須賀川市9月議会が開会

 須賀川市9月議会は27日開会し、9月24日まで29日間の会期で議案17件、報告4件の計21件を審議する。一般質問は9月8日から9日まで行われる。
 今年度一般会計補正予算は歳出歳入に6億7445万円を追加し総額503億9809万6000円とする。追加分のうち4億9719万6000円を新型コロナウイルス感染症対策に充てる。
 このうち「新しい生活様式」への対応として、公共施設の感染症対策に1億1520万1000円を計上し、市庁舎や公民館、体育・観光施設などに検温サーモグラフィーや空気循環式紫外線清浄機などを設置する。
 そのほか市営球場や牡丹園駐車場講習トイレ洋式化、やまゆり荘床材張り替え、藤沼湖コテージ給付換気機能付きエアコン設置なども行う。

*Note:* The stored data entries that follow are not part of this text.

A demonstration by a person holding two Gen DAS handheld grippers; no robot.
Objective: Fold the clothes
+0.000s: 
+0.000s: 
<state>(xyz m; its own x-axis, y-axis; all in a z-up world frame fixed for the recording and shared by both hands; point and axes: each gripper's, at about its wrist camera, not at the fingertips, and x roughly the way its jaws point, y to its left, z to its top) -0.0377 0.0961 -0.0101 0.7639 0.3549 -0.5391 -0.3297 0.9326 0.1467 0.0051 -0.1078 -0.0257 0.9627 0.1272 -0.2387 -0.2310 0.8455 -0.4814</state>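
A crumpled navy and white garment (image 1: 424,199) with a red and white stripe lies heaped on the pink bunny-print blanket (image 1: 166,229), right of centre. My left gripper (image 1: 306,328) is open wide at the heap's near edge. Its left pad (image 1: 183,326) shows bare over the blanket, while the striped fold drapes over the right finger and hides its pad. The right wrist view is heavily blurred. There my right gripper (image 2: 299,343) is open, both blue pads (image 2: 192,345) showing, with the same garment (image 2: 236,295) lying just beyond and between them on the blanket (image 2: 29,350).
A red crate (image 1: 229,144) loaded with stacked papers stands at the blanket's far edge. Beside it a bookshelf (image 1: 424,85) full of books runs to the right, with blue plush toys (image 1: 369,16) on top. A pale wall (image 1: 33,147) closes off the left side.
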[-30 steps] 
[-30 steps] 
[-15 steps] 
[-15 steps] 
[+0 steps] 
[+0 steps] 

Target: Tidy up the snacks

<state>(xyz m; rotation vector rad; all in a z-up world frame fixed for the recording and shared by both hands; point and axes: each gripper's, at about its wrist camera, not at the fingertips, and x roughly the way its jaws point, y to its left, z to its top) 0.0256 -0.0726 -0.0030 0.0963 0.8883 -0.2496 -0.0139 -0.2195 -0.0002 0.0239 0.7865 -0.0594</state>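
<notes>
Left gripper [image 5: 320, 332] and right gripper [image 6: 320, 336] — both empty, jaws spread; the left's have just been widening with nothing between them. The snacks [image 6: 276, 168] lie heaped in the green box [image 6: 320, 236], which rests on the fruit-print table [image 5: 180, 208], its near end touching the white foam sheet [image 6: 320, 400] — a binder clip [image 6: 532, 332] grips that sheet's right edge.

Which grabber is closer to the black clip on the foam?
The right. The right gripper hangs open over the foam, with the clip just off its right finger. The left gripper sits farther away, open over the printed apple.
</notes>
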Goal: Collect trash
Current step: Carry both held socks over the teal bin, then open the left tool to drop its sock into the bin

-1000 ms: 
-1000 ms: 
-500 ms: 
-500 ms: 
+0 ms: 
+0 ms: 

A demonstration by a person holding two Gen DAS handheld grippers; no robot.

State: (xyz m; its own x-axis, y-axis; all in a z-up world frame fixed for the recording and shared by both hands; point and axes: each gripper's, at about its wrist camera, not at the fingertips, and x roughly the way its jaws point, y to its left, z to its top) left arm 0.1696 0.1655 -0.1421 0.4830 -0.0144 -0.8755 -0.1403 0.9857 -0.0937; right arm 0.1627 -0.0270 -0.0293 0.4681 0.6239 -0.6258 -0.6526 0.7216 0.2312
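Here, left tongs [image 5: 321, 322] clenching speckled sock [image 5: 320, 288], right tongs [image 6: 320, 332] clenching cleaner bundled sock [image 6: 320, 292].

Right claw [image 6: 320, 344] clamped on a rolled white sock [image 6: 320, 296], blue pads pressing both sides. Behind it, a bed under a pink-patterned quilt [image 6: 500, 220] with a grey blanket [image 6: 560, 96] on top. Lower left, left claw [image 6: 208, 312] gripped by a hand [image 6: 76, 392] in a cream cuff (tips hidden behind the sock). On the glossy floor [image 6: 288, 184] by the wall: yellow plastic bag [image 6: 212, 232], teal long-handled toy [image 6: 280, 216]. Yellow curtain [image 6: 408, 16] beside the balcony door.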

 コロナ禍の新たな防災体制構築として、大黒町防災公園敷地内に400平方㍍の備蓄倉庫を1億1350万2000円で整備する。避難所の感染対策に必要なダンボールベッドやパーテーションなどを備蓄し、来年の台風シーズン前までの完成を見込んでいる。
 ほかにも市内小中学校へのGIGAスクール推進に1億5832万2000円、公務システム導入に3153万円を計上した。

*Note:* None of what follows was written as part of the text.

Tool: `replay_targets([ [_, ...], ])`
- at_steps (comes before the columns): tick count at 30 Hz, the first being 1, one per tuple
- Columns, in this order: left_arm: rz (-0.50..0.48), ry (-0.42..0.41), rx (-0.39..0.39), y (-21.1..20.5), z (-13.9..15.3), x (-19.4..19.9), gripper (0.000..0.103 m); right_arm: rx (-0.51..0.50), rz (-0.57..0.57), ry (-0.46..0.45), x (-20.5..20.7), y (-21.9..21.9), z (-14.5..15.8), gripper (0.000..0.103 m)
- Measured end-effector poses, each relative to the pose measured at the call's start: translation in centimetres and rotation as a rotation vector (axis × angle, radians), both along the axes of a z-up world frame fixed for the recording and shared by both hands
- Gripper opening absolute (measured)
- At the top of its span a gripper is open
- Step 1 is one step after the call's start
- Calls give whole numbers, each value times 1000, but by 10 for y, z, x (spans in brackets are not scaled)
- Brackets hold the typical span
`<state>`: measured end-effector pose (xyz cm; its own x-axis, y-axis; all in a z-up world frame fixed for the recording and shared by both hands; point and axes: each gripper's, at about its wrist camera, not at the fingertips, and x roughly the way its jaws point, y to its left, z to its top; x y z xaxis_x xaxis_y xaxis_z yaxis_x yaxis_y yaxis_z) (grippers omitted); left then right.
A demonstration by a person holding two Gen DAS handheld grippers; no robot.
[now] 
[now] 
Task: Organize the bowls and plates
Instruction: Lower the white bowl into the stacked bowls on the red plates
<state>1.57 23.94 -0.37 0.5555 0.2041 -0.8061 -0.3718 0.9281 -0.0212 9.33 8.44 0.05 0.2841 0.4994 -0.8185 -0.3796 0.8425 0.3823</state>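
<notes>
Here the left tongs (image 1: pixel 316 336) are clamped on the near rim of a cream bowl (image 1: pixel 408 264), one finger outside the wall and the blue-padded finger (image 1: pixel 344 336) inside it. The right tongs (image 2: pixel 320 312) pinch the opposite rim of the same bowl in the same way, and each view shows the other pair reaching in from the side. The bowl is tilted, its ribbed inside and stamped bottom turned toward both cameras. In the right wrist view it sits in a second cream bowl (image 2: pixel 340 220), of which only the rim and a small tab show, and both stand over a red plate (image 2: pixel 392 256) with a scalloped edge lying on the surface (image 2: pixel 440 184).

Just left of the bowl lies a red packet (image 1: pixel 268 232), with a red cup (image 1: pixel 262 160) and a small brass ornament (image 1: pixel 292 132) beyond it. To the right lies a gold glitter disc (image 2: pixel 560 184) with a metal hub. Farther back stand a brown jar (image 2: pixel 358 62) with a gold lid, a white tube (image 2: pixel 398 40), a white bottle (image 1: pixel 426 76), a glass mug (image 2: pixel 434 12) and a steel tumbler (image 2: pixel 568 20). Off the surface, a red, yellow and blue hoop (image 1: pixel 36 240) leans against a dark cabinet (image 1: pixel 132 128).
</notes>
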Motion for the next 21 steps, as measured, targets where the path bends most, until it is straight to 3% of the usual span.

 台風19号豪雨災害対応として6586万1000円を充てる。
 橋本克也市長は議案説明に先立ち、当面する重要事項として新型コロナウイルス感染症対策、防災対策、牡丹台アメニティゾーン整備計画、須賀川アリーナ復旧状況、稲田公民館改築事業、風流のはじめ館・須賀川特撮アーカイブセンターオープンなど報告した。
 主な説明事項は次の通り。
◇新型コロナ感染拡大対策(市民へのメッセージ)
 3密を避けるなどの「新しい生活様式」の実践、県外移動をする場合は移動先の感染状況を確認した上での慎重な行動、発熱などの症状が見られる場合のかかりつけ医や帰国者・接触者センターへの電話連絡を心がけ、「感染症の拡大防止のために重要なことは『感染しない、感染させない』というお互いの取り組みだと考えておりますので、市民の皆さまのご理解とご協力をお願いします」と呼びかけた。
◇防災対策
 7月に新たに作成した災害ハザードマップを全戸配布し、感染症対策に配慮した避難所の設置訓練を行うなど有事への備えに万全を期している。災害時における緊急情報の発信は防災行政無線やウルトラFMのほか、緊急速報エリアメール、ツイッター、広報車や広報など、多様な手段を活用し確実な情報で伝達に努める。現在は浸水想定区域や土砂災害警戒区域などの居住世帯を対象に防災行政無線の戸別受信機の無償貸与の希望確認手続きを進めている。
◇牡丹台アメニティゾーン整備計画
 四季を通じて牡丹園の魅力を引き出し、一体的な土地の利活用が図られるよう計画進行中。今年度予定していた基本構想の公表は、現在の新型コロナ禍の影響による経済状況御考慮し、来年度に延期し、今年度は再生可能エネルギー導入の可能性や新しい生活様式に対応した施設整備などを追加検討し、利用者から選ばれる魅力あるエリア整備を目指す。
◇翠ケ丘公園温浴施設等整備事業
 民間事業者のノウハウを活用する公募設置管理制度により、温浴施設と飲食・物販などの施設を整備するとともに、市と連携しながら、多目的トイレや周辺の園路、広場などを一体的に整備することで、公園のにぎわい創出と利用者の利便性向上、さらには維持管理費の軽減を目指す。公募による審査で設置等予定者としてあおい(菊地大介社長)を選定し協議を進めており、早期に基本協定を締結し事業を進めていく。
◇令和3年度当初予算編成
 第8次総合計画4年目となる来年度は、引き続き計画の着実な推進と新型コロナウイルスの影響で歳入が減少し、財政規模の縮小を余儀なくされる中で、これまで以上に効果的・効率的な財政運営により、歳入の減少をカバーする予算編成を行う考え。